* Problem
The reply should hold every line of the data, unchanged and complete.
▼
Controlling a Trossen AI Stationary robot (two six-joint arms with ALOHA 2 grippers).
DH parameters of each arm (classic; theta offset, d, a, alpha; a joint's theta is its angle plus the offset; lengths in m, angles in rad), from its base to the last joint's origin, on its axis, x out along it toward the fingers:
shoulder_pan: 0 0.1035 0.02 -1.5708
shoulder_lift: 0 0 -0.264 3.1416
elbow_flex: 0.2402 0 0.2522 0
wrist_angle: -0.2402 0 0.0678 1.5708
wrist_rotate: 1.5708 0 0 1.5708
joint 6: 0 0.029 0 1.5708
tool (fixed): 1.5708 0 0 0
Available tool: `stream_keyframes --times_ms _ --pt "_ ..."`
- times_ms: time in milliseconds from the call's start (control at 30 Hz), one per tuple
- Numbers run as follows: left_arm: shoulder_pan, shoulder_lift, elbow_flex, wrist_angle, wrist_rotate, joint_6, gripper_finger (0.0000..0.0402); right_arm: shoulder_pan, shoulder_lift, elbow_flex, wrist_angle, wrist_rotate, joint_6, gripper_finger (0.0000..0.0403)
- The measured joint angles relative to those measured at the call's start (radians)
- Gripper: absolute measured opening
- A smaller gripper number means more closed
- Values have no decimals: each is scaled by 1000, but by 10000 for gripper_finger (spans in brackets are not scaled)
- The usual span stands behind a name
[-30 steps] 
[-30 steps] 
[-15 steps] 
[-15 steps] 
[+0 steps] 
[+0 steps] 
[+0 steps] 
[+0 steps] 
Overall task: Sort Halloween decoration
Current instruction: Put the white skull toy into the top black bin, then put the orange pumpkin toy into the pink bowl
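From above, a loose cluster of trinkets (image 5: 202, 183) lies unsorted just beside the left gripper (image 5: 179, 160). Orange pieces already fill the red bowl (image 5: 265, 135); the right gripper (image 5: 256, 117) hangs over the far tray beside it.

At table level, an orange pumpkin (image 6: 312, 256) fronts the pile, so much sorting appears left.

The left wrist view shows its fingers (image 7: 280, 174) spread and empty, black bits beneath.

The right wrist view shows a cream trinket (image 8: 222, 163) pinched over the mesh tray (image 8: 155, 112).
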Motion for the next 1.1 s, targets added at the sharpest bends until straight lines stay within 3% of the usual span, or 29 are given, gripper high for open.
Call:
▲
* Exercise answer
Controlling a Trossen AI Stationary robot (two six-joint arms with ALOHA 2 grippers).
DH parameters of each arm (classic; theta offset, d, a, alpha; a joint's theta is its angle plus the offset; lengths in m, angles in rad), from its base to the last joint's origin, on its axis, x out along it toward the fingers:
shoulder_pan: 0 0.1035 0.02 -1.5708
shoulder_lift: 0 0 -0.264 3.1416
elbow_flex: 0.2402 0 0.2522 0
wrist_angle: -0.2402 0 0.0678 1.5708
wrist_rotate: 1.5708 0 0 1.5708
joint 6: 0 0.029 0 1.5708
tool (fixed): 1.5708 0 0 0
Available tool: `stream_keyframes --times_ms _ --pt "_ ..."`
- times_ms: time in milliseconds from the call's start (control at 30 Hz), one per tuple
- Numbers run as follows: left_arm: shoulder_pan, shoulder_lift, elbow_flex, wrist_angle, wrist_rotate, joint_6, gripper_finger (0.0000..0.0402); right_arm: shoulder_pan, shoulder_lift, elbow_flex, wrist_angle, wrist_rotate, joint_6, gripper_finger (0.0000..0.0403)
- The measured joint angles relative to those measured at the call's start (radians)
- Gripper: absolute measured opening
- A smaller gripper number means more closed
- Values have no decimals: each is scaled by 1000, but by 10000 for gripper_finger (spans in brackets are not scaled)
- The usual span stands behind a name
[-30 steps] 
[-30 steps] 
[-15 steps] 
[-15 steps] 
[+0 steps] 
[+0 steps] 
[+0 steps] 
[+0 steps] 
Overall task: Sort Halloween decoration
Current instruction: Put the white skull toy into the top black bin, then put the orange pumpkin toy into the pink bowl
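From above, a loose cluster of trinkets (image 5: 202, 183) lies unsorted just beside the left gripper (image 5: 179, 160). Orange pieces already fill the red bowl (image 5: 265, 135); the right gripper (image 5: 256, 117) hangs over the far tray beside it.

At table level, an orange pumpkin (image 6: 312, 256) fronts the pile, so much sorting appears left.

The left wrist view shows its fingers (image 7: 280, 174) spread and empty, black bits beneath.

The right wrist view shows a cream trinket (image 8: 222, 163) pinched over the mesh tray (image 8: 155, 112).
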Motion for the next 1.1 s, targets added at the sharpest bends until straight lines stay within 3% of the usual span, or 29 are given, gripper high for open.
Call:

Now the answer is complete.